Being a used car salesman in my opinion wasn’t that great of a job, but to him it was his dream job, he was so depressed when they gave him the sack it was as if he just lost being president of the United States. He then stopped taking me out on weekends which was understandable with hardly any cash coming in however he then started giving me the cold shoulder. I tried to make him happy as much as I could, I would remind him about the great times we had and the jokes we made but he’d just give me this harsh striking look then say “that was then and this is now”, I would just leave him and think it was the whole losing the job talking. Day by day it got worse and day by day I did more and more of work, I then thought this went far way too long and on top of that he didn’t once look for any jobs, he was either home sitting and munching or out coming home late, it was never like this before. It came to the point where I did everything, I did the cooking as usual, during the process I would also clean the kitchen, the bathroom was sparkling, and the pillows were plumped, everything from the tiniest object to the biggest was shining like a diamond, the whole house was screaming at me “stop cleaning me, how clean do you want me to get”, and all he did was watch me if he was even there.
Instead of taking me out on weekends he replaced it with bringing a bunch of men over to our house to play cards and smoke cigarettes. Our communicating skills became as thin as a thread, he would just tell me what I had to do for him, he treated me like a slave. Our relationship was far from hitting rock bottom, I tried to tell my mum how his behaviour had changed drastically but she chose to be optimistic and just told me that “things will get better soon don’t worry”, I had enough and knew I had to say and do something. I trampled down the stairs quickly and felt a bit nervous, I looked around and saw him half laid on the sofa with a can of beer in his hands watching a football game. I slowly walked up to him thinking of all the possible responses he would give me, maybe he just doesn’t find me attractive anymore or as fun as before or maybe he’s seeing someone behind me or it could be that he somehow may of turned gay, I just didn’t know why he changed so dramatically my head was about to explode with all the ridiculous ideas that were flowing through my brain like an electric current.
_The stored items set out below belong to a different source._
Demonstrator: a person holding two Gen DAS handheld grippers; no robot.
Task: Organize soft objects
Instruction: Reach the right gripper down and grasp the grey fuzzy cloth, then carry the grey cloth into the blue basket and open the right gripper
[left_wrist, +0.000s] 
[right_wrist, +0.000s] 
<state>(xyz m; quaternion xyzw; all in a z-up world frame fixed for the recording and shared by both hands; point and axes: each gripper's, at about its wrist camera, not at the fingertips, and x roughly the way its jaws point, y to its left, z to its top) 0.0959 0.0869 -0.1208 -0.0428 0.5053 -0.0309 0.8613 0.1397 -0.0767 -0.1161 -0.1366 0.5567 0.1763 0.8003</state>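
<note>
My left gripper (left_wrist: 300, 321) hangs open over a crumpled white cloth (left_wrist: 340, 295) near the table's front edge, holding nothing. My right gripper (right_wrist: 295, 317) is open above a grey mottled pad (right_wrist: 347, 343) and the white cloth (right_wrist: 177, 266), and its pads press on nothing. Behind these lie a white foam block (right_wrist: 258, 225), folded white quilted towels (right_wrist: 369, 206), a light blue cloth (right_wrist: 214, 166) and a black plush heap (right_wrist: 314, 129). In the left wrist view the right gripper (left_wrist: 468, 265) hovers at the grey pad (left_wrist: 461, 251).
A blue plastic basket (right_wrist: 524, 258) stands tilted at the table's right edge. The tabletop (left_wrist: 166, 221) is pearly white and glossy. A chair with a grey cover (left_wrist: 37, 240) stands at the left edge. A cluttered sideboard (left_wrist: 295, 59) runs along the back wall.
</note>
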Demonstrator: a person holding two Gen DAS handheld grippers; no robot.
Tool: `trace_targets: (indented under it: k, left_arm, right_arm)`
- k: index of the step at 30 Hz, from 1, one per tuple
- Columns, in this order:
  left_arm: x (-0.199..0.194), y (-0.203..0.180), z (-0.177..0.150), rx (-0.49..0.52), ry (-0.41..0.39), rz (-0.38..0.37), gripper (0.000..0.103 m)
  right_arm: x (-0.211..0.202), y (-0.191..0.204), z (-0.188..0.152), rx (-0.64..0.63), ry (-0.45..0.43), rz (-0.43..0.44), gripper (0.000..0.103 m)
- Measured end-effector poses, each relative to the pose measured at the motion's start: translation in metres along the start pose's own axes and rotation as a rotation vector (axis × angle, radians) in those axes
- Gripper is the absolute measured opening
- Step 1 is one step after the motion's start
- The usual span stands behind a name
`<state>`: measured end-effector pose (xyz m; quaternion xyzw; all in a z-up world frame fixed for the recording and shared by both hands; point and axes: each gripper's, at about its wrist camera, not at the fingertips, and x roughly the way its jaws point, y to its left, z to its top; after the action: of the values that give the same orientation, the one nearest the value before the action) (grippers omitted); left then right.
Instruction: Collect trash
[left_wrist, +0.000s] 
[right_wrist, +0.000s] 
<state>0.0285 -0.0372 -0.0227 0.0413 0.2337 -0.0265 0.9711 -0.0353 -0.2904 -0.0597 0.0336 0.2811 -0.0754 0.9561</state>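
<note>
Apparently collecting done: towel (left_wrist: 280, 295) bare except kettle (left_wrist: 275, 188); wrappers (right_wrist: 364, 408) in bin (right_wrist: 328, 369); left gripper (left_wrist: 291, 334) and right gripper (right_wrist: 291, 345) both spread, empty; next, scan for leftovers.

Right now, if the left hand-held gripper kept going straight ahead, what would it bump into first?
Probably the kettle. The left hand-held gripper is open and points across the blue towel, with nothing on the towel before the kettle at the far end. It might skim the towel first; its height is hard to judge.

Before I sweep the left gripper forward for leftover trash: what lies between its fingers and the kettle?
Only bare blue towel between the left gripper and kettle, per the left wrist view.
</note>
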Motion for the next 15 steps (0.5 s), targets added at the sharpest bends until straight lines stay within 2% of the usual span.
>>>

I went and stood right in front of the TV, he didn’t even notice I was there and just raised his hand as hand movement of telling me to move out the way, I ignored and turned the TV off, now this grabbed his full attention. I started talking “what’s happening to you, where’s the ‘great’ husband I once knew and joked around with and why has he replaced me with a bunch of men, have you forgotten all the fun times we had and how we’d laugh till we cried, nowadays you don’t talk to me or even look at me, why…..why are you doing this, am I too boring for you or is there someone better?” the whole time I spoke he just looked at me with no facial expression and was silent , I then screamed “ANSWER ME….!!!!” He slowly got his fat bum off the sofa and with all his strength he raised his hand and hit me, this happened in a split of a second, I fell flat to the floor and all I herd was a mumbling sound that said “you asked for an answer, there’s your answer”. I felt the thumps of his footstep leave the house, so I got up feeling a bit dizzy and happened to accidentally be facing a mirror, half my face was lit up like a Christmas tree. I thought of calling the police but then thought I had to deal with him myself. Without having time to plan anything he rampaged through the door and started shouting my name, I felt a bit scared it sounded like he was going to kill me. He stormed in the living room as fast as a tornado and saw me standing there, he stomped his way to me and grabbed me by the neck, pushed me against the wall and started saying “what have you been telling your mum about me” I started choking, my legs were slowly lifting off, I was struggling for air when I slowly looked around and grabbed a vase and smashed it on the head with all the strength I had in me, his hand flung off me as if he just realised I had a skin disease and he fell straight to the floor. He looked dead with blood surrounding him, his eyes were wide open, I couldn’t believe it I had killed my husband and I couldn’t care less, surprisingly I was very calm and at that moment I made the biggest decision of my life. I felt a huge rock was removed from my back. I walked out and never went back.